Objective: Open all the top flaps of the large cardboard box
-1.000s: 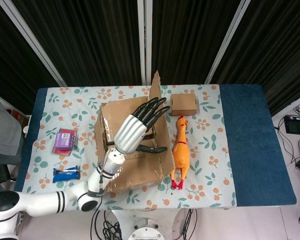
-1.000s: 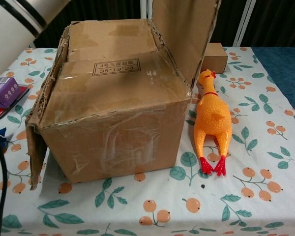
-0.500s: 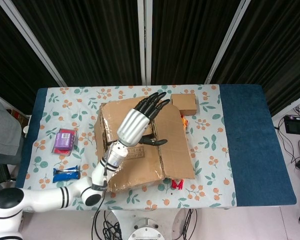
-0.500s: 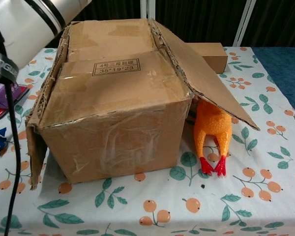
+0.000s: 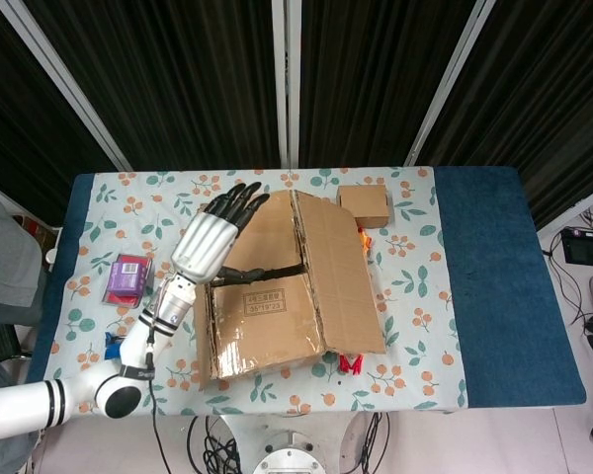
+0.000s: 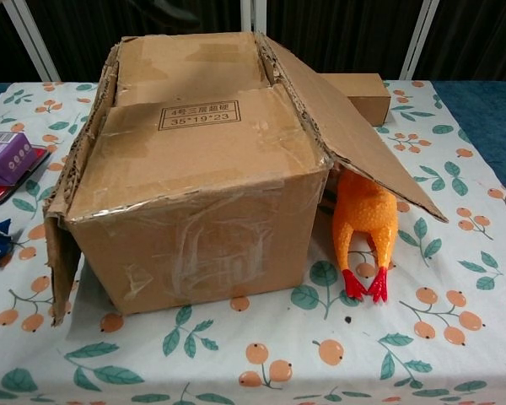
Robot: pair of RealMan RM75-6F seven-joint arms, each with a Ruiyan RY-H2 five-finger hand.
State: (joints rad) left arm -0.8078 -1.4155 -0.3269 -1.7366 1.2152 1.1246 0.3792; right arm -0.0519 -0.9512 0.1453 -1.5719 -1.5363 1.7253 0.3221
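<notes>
My left hand (image 5: 210, 240) hovered over the large cardboard box's (image 6: 194, 169) far left corner, fingers spread, gripping nothing. The box sat mid-surface; its right flap (image 6: 354, 139) hung folded outward over the rubber chicken (image 6: 364, 224), and the two inner flaps lay flat. My right hand was out of sight.

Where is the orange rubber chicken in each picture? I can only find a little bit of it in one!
Head view: the rubber chicken is almost hidden; only its red feet peek out below the near edge of the opened right flap.
Chest view: the rubber chicken lies right of the large cardboard box, its head under that flap.
Shared landmark: the small cardboard box behind it.
</notes>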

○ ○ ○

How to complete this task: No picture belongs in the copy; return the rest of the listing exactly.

Answer area:
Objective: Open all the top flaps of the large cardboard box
-1.000s: 
-1.000s: 
-0.500s: 
-0.500s: 
+0.000s: 
+0.000s: 
Robot: pair of RealMan RM75-6F seven-joint arms, each with a Ruiyan RY-H2 five-finger hand.
State: (joints rad) left arm -0.8078 -1.4155 -0.3269 -1.7366 1.2152 1.1246 0.3792; right arm -0.0519 -0.9512 0.1453 -1.5719 -1.5363 1.7253 0.3221
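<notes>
My left hand (image 5: 210, 240) hovered over the large cardboard box's (image 6: 194, 169) far left corner, fingers spread, gripping nothing. The box sat mid-surface; its right flap (image 6: 354, 139) hung folded outward over the rubber chicken (image 6: 364, 224), and the two inner flaps lay flat. My right hand was out of sight.

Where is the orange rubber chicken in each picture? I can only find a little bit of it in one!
Head view: the rubber chicken is almost hidden; only its red feet peek out below the near edge of the opened right flap.
Chest view: the rubber chicken lies right of the large cardboard box, its head under that flap.
Shared landmark: the small cardboard box behind it.
</notes>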

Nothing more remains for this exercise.